**Task item**
Would you print the entire listing exactly, leaving nothing out?

**Material provided**
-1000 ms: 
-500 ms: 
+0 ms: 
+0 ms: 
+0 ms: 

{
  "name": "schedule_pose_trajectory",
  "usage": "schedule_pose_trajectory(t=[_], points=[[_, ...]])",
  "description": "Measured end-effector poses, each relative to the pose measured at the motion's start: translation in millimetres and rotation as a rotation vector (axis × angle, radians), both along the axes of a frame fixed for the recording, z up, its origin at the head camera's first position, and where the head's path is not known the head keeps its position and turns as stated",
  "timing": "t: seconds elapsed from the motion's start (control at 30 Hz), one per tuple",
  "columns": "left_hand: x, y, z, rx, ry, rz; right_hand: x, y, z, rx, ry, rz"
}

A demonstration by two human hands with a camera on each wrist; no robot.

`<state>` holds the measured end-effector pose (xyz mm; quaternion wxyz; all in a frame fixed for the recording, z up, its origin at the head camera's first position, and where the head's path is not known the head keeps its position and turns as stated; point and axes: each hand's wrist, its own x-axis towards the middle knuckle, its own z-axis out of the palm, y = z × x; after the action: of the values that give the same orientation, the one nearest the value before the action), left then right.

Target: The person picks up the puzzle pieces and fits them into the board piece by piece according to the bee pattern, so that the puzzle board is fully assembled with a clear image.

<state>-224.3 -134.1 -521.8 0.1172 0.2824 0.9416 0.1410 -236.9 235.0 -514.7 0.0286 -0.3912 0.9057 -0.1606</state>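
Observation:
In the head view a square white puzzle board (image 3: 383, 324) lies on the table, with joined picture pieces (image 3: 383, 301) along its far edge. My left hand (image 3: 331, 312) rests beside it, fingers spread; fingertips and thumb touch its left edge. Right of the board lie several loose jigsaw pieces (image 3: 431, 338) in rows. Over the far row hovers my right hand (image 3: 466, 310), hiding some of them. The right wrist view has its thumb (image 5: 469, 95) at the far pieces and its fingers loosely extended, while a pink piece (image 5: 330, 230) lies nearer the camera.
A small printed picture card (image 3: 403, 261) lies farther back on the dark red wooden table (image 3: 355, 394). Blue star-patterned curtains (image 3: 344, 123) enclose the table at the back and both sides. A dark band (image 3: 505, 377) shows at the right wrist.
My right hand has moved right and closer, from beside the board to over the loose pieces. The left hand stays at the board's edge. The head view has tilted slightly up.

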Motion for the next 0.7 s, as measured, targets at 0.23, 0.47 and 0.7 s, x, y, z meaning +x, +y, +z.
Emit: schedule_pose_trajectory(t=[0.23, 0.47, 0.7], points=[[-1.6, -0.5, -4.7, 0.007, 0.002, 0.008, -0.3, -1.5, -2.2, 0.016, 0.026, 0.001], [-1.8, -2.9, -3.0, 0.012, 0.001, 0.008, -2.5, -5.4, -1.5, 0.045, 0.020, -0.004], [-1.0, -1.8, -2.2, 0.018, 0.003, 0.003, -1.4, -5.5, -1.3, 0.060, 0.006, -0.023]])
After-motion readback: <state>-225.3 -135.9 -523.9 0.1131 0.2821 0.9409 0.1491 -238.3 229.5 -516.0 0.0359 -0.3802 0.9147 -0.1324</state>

**Problem solution**
-1000 ms: 
-500 ms: 
+0 ms: 
+0 ms: 
+0 ms: 

{
  "name": "schedule_pose_trajectory",
  "usage": "schedule_pose_trajectory(t=[_], points=[[_, ...]])",
  "description": "Measured end-effector poses, each relative to the pose measured at the motion's start: translation in millimetres and rotation as a rotation vector (axis × angle, radians), both along the axes of a frame fixed for the recording, z up, its origin at the head camera's first position, and where the head's path is not known the head keeps its position and turns as stated",
  "timing": "t: seconds elapsed from the motion's start (control at 30 Hz), one per tuple",
  "columns": "left_hand: x, y, z, rx, ry, rz; right_hand: x, y, z, rx, ry, rz"
}

A demonstration by two human hands with a camera on each wrist; no robot.

`<state>` holds the measured end-effector pose (xyz mm; quaternion wxyz; all in a frame fixed for the recording, z up, its origin at the head camera's first position, and where the head's path is not known the head keeps its position and turns as stated; point and axes: each hand's wrist, its own x-axis towards the middle knuckle, its own z-axis out of the palm, y = z × x; after the action: of the values that give the same orientation, the one nearest the value before the action), left then right.

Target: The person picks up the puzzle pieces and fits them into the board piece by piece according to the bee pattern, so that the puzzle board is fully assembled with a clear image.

<state>-224.3 -134.1 -521.8 0.1172 0.2824 0.9416 0.1410 -236.9 235.0 -514.7 0.0286 -0.3912 0.9057 -0.1606</state>
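Observation:
In the head view a square white puzzle board (image 3: 383, 324) lies on the table, with joined picture pieces (image 3: 383, 301) along its far edge. My left hand (image 3: 331, 312) rests beside it, fingers spread; fingertips and thumb touch its left edge. Right of the board lie several loose jigsaw pieces (image 3: 431, 338) in rows. Over the far row hovers my right hand (image 3: 466, 310), hiding some of them. The right wrist view has its thumb (image 5: 469, 95) at the far pieces and its fingers loosely extended, while a pink piece (image 5: 330, 230) lies nearer the camera.
A small printed picture card (image 3: 403, 261) lies farther back on the dark red wooden table (image 3: 355, 394). Blue star-patterned curtains (image 3: 344, 123) enclose the table at the back and both sides. A dark band (image 3: 505, 377) shows at the right wrist.
My right hand has moved right and closer, from beside the board to over the loose pieces. The left hand stays at the board's edge. The head view has tilted slightly up.
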
Motion for the next 0.7 s, as measured, targets at 0.23, 0.47 and 0.7 s, x, y, z meaning +x, +y, +z.
Emit: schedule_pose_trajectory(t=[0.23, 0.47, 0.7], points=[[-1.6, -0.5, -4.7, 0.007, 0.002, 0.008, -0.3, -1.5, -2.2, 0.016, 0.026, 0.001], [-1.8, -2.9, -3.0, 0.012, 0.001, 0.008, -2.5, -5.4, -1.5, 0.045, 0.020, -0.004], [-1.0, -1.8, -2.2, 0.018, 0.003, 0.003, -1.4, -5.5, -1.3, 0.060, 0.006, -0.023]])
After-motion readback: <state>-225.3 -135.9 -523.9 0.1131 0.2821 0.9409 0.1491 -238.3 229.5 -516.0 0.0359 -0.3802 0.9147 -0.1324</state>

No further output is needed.